# Lost vape Grus conversion



## Mzr (28/1/21)

After watching this video I was wondering if anyone on the forum attempted the conversion to dna75c I always thought it would be a good project

Reactions: Like 5 | Winner 2 | Informative 1 | Creative 2


----------



## DarthBranMuffin (28/1/21)

I have been contemplating the same for my Grus, got a Therion BF that I might just strip to attempt the DNA conversion... now you have just given me more of a push to try it... maybe an up and coming weekend project...

Reactions: Agree 1 | Winner 6


----------



## Mr. B (28/1/21)

Looks like everyone is missing the DNA boards in their lost vape products since they split up

Reactions: Like 6


----------



## Mzr (28/1/21)

DarthBranMuffin said:


> I have been contemplating the same for my Grus, got a Therion BF that I might just strip to attempt the DNA conversion... now you have just given me more of a push to try it... maybe an up and coming weekend project...

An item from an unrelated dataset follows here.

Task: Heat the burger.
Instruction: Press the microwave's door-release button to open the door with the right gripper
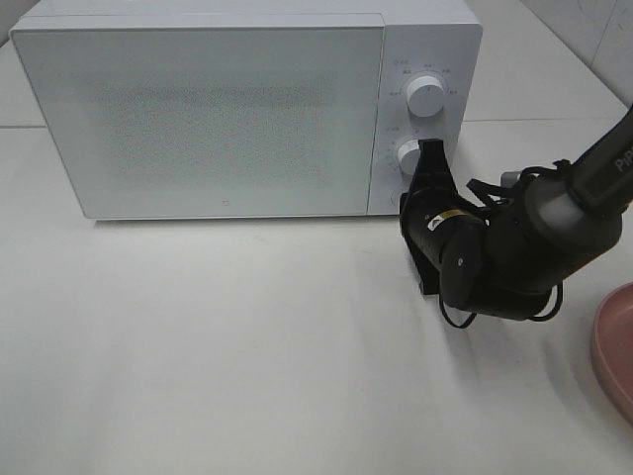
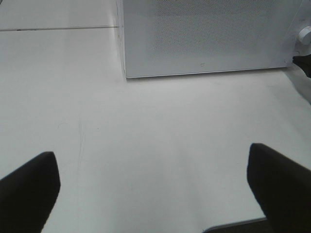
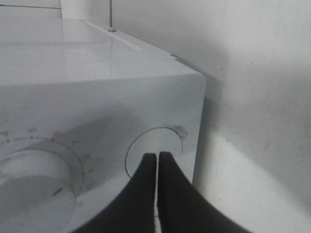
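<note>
The right gripper [image 3: 157,158], fingers pressed together, is seen tip-first at the round button [image 3: 146,143] on the microwave's [image 1: 198,109] front right corner, just beside the lower knob [image 1: 408,156]. The press is judged best made squarely on the button's middle, without sliding onto the knob or shoving the microwave back. The left gripper [image 2: 153,167] is held spread wide above the table [image 1: 247,346] before the microwave's door. Counted: one microwave, two knobs, one button, one pink plate [image 1: 615,346], two grippers. The burger is seen nowhere; whether it lies behind the shut door cannot be told.
</note>
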Robot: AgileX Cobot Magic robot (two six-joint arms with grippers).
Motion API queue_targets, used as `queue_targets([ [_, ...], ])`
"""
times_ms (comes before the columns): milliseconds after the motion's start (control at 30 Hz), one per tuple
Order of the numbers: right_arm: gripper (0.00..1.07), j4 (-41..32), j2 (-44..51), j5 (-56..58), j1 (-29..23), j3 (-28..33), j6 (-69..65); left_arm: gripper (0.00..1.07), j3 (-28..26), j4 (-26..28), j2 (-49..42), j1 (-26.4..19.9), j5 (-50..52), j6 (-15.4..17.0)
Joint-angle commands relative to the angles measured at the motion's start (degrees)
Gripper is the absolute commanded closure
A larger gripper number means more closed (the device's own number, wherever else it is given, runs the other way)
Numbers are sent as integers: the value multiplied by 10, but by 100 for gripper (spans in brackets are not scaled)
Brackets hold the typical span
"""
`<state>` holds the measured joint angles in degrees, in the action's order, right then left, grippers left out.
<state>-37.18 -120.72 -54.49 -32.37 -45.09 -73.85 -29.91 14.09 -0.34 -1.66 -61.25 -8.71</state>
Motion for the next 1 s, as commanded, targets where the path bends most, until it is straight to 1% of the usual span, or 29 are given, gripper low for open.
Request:
queue_targets([
  [33,107,11,0,-3,3,-12,7,8,1,-1,-9,-1,-3,-1],
  [267,107,7,-21,-2,3,-32,9,8,1,-1,-9,-1,-3,-1],
  [367,107,-7,-25,-9,3,-32,13,8,1,-1,-9,-1,-3,-1],
  [533,107,-8,-25,-18,11,-32,22,8,1,-1,-9,-1,-3,-1],
  [700,107,-1,-25,-15,23,-32,22,8,1,-1,-9,-1,-3,-1],
  [833,107,-1,-25,-15,23,-32,22,8,1,-1,-9,-1,-3,-1],
  [1000,107,9,-25,-22,23,-46,21,8,1,-1,-9,-1,-3,-1],
])
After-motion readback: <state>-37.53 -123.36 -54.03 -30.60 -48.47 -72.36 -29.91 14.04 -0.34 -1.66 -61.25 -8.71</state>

Brilliant I look forward to seeing you finish it! everything besides the screen fits well together just make sure you have extra 14g/16g wire fir the battery connection

Reactions: Like 4 | Agree 1


----------



## DarthBranMuffin (3/2/21)

Ok... I can 100% confirm that the Grus can be converted using a DNA75C board and screen.... 

I can also confirm that if you are not careful you can f#$% up your DNA75C screen very easily too.... which is where I am at right now... and the Grus V2.0 is in spares again... 

Need to do some rewiring too as it does get a bit crowded underneath the 510 and if you have too much going on inside there you cannot screw your tanks down flush, so will sort that out once I get my hands on a new screen... 

So for now the Grus-Project has been placed on hold..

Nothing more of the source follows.